Regardless of the device version, the compilation flow has the same appearance at the dialect level. These dialects represent different levels of detail. The IR is lowered from high level abstractions to more detailed representation step-by-step during compilation. The compilation pipeline consists of the "atomic“ passes. Each pass in compilation pipeline must represent one single transformation to reach one specific goal (either IR adaptation or IR optimization).
It is also necessary to describe the dependence of dialects from an architectural point of view:
Only a low-level dialect might depend on a high-level one, but not vice versa. Ideally, based on DIP, they should all depend on abstraction. A simple example is shown in the diagram above: AdjustLayoutsPass
pass is written in a general manner and depends on the LayoutInfoOpInterface
interface, which is implemented in the VPU dialect. Thus AdjustLayoutsPass
is protected from changes in HW details and can easily be reused. This example is somewhat simplified relative to the actual implementation. More information can be found in MLIR Overview and below.

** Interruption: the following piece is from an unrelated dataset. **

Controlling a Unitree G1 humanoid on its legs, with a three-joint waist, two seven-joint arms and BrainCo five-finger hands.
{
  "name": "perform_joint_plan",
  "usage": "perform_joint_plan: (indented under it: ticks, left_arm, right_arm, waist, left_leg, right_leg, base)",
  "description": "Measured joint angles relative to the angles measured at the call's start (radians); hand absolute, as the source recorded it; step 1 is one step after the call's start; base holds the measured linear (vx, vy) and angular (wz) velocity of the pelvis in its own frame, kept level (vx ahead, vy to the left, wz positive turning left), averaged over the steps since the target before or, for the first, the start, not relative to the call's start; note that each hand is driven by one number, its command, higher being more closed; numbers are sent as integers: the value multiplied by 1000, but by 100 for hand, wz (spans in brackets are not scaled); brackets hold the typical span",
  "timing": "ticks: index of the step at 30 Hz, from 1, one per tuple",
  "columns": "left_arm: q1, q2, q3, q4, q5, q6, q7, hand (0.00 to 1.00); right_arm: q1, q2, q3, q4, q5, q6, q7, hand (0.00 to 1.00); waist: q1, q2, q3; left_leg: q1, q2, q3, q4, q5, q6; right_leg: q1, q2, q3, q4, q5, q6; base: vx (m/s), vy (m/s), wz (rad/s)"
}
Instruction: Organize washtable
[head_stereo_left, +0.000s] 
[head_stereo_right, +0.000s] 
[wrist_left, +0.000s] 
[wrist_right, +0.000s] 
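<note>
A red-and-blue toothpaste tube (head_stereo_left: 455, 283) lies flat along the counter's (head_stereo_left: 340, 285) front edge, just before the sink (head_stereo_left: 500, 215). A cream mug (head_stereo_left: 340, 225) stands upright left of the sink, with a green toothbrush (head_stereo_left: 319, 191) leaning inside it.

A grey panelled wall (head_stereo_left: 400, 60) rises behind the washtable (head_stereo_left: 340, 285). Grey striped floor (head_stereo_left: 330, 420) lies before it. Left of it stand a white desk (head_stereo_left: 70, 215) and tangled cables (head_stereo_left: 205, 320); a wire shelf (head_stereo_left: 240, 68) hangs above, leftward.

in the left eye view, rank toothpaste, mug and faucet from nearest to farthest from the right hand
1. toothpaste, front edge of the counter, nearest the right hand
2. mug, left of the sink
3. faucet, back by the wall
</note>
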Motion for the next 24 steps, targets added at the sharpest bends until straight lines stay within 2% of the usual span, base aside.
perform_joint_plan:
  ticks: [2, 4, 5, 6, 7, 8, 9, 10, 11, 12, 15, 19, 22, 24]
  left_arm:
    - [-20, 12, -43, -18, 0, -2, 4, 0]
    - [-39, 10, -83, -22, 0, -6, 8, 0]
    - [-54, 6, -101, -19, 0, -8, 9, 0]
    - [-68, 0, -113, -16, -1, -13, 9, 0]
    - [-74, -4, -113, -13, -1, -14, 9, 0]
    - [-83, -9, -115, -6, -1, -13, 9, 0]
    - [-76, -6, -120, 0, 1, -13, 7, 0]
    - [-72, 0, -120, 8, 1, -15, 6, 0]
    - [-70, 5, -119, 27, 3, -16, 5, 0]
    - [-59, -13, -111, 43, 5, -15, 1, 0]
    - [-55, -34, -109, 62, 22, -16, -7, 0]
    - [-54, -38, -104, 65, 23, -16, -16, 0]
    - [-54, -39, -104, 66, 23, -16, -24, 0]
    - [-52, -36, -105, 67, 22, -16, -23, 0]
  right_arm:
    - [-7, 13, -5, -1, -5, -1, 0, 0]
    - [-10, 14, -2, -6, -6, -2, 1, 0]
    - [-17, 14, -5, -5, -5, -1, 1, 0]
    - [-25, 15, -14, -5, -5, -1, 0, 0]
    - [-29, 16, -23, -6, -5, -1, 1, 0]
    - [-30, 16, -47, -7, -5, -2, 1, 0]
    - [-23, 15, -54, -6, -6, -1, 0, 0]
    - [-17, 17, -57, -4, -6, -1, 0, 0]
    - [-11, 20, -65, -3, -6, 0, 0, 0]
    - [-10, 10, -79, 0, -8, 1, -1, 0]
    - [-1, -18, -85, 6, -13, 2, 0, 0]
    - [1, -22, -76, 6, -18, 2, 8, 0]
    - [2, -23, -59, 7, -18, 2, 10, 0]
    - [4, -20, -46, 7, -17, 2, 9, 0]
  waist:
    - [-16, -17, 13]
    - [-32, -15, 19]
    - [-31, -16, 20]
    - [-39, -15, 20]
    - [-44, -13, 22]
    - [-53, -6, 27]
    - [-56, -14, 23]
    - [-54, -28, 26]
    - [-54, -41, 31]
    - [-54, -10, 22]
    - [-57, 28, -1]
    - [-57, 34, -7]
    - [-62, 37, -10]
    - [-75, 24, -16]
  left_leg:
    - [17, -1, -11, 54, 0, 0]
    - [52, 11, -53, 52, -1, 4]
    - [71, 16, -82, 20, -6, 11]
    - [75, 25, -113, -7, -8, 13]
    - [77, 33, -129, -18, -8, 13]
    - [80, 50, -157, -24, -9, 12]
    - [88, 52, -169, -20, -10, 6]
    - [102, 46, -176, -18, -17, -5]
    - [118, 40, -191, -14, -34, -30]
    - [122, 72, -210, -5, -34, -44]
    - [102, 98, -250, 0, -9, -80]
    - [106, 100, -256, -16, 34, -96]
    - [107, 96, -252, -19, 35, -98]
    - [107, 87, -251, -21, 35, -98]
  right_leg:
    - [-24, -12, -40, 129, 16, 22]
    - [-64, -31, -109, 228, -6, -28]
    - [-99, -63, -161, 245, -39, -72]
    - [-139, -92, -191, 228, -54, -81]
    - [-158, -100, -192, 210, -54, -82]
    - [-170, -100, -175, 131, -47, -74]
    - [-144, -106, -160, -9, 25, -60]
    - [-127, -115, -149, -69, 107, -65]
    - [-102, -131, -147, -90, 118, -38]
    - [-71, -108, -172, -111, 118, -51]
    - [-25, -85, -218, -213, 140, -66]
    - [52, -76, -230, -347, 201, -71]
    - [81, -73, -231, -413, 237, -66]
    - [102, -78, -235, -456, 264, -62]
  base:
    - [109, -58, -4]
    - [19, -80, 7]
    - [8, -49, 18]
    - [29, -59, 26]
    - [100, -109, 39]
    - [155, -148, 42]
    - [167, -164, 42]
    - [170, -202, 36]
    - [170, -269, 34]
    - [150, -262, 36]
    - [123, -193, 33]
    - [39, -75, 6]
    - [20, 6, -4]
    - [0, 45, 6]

This high-level diagram covers the main dependencies between libraries inside the compiler. It makes sense to divide libraries into two "types": common and HW-specific. Common part consists of:
- frontend: to import NGraph to IE dialect
- core: data structures required by compiler
- utils: helpers to work with core data structures
- act_kernels: shave utilities
- conversion: passes for lowering dialects
- [dialect]_IR: dialect operations, attributes and types
- [dialect]_transforms: passes to perform transformations over IR
- [dialect]_interfaces: interfaces and base classes on which passes may depend
- other utility libraries
HW-specific part consists of implementation of interfaces, passes, operations and other device-specific details/utilities. There is one library for each device version. For convenience, the diagram shows it in the form of separate libraries, so npu_compiler_[dialectN]37xx
means the dialect folder in the NPU37XX directory.
These are fully HW-agnostic passes. This means you will get the same result for any input IR regardless of the platform version. Such passes have to be placed in a common part. Please refer to primer_mlir to get more information.
Hardware specific passes are designed to work on a particular platform. And from development perspective, the only difference is that necessary to use appropriate HW folder. For example, 37XX-specific passes for IE dialect:
You are allowed to reuse passes from an older HW version for a newer one if the required feature is a strict superset:
// 40XX
void vpux::buildDefaultHWModePipeline(mlir::OpPassManager& pm, const DefaultHWOptions40XX& options, Logger log) {
// ...
// Use pass from previous version here
pm.addPass(IE::arch37xx::createHwSpecific1Pass(log));
IE::buildName1Pipeline(pm, log);
// ...
}
HW-specific passes must also be registered in vpux-opt for validation purposes:
// ...
vpux::IE::arch37xx::registerPasses();
// ...
Mixed passes share a common core algorithm but utilise hardware specific information to make decisions.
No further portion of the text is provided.